Missoula County commissioners voted Wednesday to pay more than $307,000 to the state and nearly $150,000 to the county superintendent of schools from an expired tax increment district to correct errors made by the Montana Department of Revenue between 2009 and 2017.

The payments are part of a total of $2 million in tax increment to be withdrawn from Missoula County and passed on to the area’s taxing jurisdictions.

Commissioners David Strohmaier and Josh Slotnick voted in favor of the payments. Commissioner Juanita Vero was out of state attending a conference. 

“This is just a step toward cleaning up the sunsetting of that district, and correcting past mistakes made by the state from misclassifications of properties and related taxation issues,” Strohmaier said. “We’re just giving back what they should have had all along.”

The Missoula County Airport Tax Industrial Infrastructure District, west of Missoula near the airport, was created in the 1990s on vacant land that has since been developed into commercial and industrial businesses. Tax revenue generated by those businesses was reinvested in the district through tax increment financing.

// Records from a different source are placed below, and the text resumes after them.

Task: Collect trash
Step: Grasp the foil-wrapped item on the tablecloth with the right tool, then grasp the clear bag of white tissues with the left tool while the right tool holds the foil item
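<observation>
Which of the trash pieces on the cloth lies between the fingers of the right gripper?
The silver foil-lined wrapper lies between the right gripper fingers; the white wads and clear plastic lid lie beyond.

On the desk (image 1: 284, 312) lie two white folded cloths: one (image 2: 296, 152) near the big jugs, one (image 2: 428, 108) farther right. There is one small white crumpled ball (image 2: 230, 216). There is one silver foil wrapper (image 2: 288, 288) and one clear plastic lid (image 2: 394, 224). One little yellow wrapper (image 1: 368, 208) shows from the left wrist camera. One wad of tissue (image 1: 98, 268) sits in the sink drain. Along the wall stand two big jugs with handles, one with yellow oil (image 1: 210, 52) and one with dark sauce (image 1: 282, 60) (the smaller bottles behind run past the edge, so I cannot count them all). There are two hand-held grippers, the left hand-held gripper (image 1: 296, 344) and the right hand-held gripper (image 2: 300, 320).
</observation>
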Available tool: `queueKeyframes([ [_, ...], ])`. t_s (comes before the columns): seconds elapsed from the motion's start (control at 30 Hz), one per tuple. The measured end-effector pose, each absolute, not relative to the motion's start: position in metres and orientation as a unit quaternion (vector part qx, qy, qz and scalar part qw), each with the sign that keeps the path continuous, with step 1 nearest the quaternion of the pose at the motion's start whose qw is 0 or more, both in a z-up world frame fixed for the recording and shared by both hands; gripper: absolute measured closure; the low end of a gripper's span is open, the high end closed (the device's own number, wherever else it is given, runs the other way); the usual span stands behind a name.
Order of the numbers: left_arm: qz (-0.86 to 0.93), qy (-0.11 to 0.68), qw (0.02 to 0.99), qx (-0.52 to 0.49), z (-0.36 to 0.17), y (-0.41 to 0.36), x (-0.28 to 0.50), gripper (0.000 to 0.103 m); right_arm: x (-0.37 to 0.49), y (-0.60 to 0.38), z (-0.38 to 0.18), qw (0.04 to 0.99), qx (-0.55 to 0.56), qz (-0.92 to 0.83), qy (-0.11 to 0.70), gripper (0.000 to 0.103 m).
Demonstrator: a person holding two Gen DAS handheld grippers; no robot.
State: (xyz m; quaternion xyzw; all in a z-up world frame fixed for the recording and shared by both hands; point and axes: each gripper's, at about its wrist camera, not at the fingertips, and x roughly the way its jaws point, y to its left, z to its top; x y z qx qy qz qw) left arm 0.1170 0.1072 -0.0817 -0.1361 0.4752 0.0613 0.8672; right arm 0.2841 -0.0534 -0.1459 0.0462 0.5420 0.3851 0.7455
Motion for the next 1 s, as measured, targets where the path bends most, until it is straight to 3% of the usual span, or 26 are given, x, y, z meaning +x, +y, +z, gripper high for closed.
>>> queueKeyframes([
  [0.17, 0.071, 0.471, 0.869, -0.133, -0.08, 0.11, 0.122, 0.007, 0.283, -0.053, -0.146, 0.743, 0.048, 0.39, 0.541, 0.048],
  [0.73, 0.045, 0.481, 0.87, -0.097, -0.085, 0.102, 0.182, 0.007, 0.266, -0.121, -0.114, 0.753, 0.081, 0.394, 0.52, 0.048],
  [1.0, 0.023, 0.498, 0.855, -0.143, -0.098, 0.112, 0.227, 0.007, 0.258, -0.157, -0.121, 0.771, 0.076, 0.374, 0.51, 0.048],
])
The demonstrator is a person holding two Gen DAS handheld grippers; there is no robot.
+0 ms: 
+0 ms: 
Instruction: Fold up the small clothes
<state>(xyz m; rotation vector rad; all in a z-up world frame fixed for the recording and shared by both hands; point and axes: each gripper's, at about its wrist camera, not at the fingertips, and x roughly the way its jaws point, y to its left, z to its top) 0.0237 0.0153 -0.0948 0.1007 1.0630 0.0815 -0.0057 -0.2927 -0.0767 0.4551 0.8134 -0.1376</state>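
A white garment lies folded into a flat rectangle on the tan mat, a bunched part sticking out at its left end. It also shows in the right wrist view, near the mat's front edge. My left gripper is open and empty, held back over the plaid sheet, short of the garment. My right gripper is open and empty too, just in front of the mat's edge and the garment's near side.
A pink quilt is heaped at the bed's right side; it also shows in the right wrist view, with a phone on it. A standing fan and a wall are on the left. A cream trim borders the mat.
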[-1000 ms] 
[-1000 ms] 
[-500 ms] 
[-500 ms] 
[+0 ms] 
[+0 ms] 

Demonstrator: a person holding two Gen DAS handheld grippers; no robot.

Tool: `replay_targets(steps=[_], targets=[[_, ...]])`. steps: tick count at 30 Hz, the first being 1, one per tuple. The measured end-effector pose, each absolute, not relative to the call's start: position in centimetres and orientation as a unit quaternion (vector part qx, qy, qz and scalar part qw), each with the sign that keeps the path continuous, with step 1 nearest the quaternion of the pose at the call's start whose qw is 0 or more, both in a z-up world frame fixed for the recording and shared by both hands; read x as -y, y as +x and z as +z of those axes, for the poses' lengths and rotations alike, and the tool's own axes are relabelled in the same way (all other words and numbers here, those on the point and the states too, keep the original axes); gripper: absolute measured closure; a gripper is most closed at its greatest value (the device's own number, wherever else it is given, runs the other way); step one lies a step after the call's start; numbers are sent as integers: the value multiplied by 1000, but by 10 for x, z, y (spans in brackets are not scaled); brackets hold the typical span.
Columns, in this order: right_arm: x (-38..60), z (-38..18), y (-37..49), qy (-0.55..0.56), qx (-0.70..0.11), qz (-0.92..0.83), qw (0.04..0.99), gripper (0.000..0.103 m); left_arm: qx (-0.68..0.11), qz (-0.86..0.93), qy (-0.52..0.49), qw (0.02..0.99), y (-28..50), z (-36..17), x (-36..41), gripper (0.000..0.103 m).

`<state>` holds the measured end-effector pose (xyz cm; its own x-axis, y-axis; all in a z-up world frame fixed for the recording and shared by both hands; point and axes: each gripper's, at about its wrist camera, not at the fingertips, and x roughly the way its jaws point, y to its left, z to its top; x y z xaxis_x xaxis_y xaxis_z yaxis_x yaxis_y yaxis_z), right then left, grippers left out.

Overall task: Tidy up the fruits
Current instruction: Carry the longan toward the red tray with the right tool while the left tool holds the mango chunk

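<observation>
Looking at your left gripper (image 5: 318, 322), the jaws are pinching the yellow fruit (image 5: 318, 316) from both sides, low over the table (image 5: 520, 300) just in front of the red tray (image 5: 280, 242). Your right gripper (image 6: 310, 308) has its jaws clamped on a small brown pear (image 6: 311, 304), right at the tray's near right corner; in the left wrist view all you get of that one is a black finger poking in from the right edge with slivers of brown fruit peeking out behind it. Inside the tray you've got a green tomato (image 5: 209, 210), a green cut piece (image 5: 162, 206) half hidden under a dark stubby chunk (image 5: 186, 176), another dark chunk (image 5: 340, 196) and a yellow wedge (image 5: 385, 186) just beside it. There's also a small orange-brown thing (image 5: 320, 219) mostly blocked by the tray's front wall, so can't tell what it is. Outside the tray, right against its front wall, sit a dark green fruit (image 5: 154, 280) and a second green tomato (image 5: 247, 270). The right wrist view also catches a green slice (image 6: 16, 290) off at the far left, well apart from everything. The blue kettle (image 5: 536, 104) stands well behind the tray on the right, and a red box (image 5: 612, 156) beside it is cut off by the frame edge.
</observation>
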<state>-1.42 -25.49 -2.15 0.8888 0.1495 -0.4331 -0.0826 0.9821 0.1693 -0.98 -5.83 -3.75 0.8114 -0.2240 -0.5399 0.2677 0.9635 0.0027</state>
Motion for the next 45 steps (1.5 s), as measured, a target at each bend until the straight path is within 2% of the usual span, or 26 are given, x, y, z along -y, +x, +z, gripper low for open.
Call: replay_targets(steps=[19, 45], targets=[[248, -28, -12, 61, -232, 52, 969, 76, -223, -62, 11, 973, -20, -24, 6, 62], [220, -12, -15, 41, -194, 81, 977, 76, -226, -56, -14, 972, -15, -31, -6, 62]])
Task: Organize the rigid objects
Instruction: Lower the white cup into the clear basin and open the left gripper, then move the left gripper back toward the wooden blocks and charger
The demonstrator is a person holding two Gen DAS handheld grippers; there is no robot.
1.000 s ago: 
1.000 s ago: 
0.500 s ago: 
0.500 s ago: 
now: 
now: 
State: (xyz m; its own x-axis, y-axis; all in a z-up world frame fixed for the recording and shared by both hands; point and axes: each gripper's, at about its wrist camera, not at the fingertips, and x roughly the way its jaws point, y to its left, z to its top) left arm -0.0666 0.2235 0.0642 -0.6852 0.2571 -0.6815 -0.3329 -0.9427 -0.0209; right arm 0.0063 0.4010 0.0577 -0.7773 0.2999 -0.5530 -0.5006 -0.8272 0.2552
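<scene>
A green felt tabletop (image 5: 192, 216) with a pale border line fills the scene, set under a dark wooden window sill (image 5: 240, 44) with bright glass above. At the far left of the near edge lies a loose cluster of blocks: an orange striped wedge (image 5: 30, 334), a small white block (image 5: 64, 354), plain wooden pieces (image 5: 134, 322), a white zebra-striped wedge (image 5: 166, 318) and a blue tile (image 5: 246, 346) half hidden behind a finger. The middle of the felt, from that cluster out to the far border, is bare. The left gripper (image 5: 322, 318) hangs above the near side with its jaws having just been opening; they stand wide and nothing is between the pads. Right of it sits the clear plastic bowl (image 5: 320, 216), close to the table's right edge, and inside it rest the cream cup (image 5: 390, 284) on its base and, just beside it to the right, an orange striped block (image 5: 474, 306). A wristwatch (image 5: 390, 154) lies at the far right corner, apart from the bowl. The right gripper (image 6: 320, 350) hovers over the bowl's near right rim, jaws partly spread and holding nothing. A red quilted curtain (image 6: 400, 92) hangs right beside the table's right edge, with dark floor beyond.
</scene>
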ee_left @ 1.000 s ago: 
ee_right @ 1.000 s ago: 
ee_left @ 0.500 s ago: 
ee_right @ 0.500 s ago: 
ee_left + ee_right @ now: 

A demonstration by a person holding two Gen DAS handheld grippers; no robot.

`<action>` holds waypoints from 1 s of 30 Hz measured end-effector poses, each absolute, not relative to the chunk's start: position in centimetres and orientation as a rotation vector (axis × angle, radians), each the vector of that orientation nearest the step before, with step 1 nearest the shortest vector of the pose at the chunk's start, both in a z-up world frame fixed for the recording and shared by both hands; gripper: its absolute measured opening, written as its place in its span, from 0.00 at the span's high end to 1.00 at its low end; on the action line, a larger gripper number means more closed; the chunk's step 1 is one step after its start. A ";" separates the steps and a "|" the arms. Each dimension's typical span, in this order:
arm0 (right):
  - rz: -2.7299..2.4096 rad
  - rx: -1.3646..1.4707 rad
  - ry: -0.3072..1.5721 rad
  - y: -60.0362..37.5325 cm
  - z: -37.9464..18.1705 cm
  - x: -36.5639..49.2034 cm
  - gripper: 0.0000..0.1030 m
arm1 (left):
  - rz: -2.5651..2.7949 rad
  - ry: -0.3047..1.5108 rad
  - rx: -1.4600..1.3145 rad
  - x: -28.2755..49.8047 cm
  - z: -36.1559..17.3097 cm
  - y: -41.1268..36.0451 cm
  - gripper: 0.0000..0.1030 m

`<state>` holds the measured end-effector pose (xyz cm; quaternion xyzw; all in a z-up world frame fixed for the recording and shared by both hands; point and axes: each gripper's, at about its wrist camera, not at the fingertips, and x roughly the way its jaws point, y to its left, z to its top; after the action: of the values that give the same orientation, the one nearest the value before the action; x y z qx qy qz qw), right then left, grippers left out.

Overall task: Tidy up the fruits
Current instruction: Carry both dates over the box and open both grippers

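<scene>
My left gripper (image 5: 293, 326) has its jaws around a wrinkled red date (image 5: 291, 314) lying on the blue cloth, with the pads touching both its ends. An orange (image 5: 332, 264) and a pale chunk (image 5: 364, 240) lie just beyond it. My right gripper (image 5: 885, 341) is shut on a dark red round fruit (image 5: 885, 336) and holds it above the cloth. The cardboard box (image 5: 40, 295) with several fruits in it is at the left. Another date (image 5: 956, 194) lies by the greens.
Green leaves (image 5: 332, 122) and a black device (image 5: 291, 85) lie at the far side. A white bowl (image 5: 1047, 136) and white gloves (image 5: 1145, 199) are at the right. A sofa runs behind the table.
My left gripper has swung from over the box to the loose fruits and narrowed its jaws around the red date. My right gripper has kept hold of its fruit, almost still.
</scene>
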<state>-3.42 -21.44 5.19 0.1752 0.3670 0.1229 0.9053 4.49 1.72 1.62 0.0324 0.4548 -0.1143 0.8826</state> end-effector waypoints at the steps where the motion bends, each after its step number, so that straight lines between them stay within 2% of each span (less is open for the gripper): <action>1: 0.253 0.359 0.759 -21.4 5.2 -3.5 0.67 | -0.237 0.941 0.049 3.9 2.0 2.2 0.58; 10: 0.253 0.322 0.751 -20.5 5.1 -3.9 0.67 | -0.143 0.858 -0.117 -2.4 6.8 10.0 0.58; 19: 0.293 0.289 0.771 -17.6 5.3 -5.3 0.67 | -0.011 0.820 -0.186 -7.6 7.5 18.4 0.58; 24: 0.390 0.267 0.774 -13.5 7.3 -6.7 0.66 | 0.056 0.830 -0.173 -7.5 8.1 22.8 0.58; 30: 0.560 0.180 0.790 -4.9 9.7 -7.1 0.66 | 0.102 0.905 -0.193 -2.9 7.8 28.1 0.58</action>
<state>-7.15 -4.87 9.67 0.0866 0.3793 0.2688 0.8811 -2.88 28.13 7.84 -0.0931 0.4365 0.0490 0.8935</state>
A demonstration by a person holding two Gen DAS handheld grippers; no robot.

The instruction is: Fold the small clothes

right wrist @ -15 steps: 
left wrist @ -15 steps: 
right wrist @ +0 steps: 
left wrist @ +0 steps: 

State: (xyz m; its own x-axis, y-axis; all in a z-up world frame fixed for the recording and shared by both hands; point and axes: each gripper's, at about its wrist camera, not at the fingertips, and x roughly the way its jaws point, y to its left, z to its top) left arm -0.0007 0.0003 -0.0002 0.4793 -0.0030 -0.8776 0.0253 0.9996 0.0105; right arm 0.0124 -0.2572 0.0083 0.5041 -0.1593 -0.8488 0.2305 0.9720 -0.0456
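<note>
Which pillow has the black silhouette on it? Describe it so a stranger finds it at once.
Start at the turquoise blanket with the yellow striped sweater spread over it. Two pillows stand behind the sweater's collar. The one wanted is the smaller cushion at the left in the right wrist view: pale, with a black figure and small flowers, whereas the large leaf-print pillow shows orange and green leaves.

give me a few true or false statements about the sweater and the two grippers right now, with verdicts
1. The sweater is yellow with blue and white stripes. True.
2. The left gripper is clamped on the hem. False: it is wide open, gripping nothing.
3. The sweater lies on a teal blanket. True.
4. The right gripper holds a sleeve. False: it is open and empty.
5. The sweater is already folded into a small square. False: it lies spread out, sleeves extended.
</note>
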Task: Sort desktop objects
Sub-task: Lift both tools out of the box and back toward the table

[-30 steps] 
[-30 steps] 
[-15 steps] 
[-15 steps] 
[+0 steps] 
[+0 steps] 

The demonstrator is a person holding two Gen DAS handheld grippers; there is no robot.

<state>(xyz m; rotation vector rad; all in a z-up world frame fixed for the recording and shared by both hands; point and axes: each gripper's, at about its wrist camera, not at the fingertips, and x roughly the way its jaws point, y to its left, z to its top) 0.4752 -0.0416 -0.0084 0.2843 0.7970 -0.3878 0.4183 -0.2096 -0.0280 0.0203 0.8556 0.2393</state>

In 2006, the county filed an amended map to remove several properties from TIF portion of the district, including the Wingate Hotel, Lithia Motors and Harley Davidson. While the state initially removed them, the Department of Revenue inadvertently placed them back in the next year, diverting tax revenues back into the TIF and away from the taxing jurisdictions. 

“We can only guess it was a bookkeeping error,” said Dori Brownlow, the county's development director. “It means some of the taxes paid were in the increment when they should have gone out to the taxing jurisdictions.” 

She said the error was discovered when the county prepared to sunset the tax increment financing district at the Missoula Development Park.

She placed the cost of the error at roughly $2 million, though the county is working to calculate the exact amount. The money will go to DeSmet Public School and the Missoula Rural Fire District, among other taxing jurisdictions.

Brownlow said other payment requests are pending, though the county will need to recalculate how much money the district has remaining after it withdraws what’s owed to the taxing jurisdictions.